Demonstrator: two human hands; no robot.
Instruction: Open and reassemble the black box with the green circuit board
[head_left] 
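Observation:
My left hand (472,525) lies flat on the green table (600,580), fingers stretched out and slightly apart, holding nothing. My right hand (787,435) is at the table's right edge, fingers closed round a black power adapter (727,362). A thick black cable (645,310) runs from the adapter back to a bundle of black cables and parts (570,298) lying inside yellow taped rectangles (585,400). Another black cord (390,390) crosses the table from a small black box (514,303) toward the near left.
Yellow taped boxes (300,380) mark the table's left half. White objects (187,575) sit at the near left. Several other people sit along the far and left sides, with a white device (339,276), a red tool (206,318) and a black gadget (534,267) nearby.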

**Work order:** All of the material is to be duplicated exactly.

**Written reply:**
Demonstrator: two human hands; no robot.
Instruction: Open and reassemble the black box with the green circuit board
[head_left] 
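Observation:
My left hand (472,525) lies flat on the green table (600,580), fingers stretched out and slightly apart, holding nothing. My right hand (787,435) is at the table's right edge, fingers closed round a black power adapter (727,362). A thick black cable (645,310) runs from the adapter back to a bundle of black cables and parts (570,298) lying inside yellow taped rectangles (585,400). Another black cord (390,390) crosses the table from a small black box (514,303) toward the near left.
Yellow taped boxes (300,380) mark the table's left half. White objects (187,575) sit at the near left. Several other people sit along the far and left sides, with a white device (339,276), a red tool (206,318) and a black gadget (534,267) nearby.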

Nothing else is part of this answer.